What the exercise asks:
Go to the line that includes "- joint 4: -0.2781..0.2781" and retype it, then every line after it to the end of the data, adding nothing.

Data below:
-------
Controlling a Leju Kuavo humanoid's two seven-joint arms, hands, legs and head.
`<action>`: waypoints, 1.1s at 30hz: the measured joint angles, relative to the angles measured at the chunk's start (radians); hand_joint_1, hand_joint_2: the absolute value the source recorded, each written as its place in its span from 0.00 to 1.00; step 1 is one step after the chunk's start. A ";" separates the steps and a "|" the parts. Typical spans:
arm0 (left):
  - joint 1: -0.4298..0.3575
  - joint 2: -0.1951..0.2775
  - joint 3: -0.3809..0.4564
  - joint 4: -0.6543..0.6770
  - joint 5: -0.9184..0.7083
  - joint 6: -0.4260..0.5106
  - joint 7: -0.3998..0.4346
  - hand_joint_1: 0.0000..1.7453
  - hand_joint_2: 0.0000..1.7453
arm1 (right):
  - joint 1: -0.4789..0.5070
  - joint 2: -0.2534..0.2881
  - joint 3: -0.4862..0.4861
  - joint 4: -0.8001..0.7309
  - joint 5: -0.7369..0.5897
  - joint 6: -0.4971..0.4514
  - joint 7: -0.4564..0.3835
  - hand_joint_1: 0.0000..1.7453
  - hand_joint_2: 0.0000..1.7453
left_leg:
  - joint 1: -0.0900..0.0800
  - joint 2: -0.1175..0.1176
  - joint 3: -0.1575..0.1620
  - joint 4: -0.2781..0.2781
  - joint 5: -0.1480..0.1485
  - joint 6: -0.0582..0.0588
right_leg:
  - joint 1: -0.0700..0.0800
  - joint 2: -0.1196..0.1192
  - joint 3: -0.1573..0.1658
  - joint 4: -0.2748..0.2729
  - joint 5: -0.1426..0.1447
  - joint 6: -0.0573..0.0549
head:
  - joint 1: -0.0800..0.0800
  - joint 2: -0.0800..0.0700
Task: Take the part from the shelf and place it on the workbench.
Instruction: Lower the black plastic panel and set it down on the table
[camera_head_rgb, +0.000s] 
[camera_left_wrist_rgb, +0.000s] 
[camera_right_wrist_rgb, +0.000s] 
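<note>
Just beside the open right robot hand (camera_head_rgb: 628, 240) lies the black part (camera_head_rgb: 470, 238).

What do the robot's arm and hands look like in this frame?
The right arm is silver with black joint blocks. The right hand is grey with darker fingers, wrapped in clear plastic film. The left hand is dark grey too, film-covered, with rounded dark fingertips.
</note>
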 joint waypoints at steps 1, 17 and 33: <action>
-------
Result below:
  - joint 4: -0.2781..0.2781
  - joint 5: -0.1480..0.1485
  - joint 6: -0.0582..0.0588
right_leg:
  - joint 1: -0.0700..0.0800
  - joint 2: -0.1196..0.1192
  - joint 3: -0.1573..0.1658
  - joint 4: -0.2748..0.2729
  - joint 5: -0.1426..0.1447
  - joint 6: -0.0573..0.0549
head:
  - joint 1: -0.0800..0.0800
  - joint 2: -0.0800..0.0700
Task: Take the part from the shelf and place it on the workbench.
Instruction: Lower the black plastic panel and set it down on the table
[camera_head_rgb, +0.000s] 
[camera_left_wrist_rgb, +0.000s] 
[camera_right_wrist_rgb, +0.000s] 
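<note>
Just beside the open right robot hand (camera_head_rgb: 628, 240) lies the black part (camera_head_rgb: 470, 238).

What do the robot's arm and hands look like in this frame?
The right arm is silver with black joint blocks. The right hand is grey with darker fingers, wrapped in clear plastic film. The left hand is dark grey too, film-covered, with rounded dark fingertips.
</note>
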 joint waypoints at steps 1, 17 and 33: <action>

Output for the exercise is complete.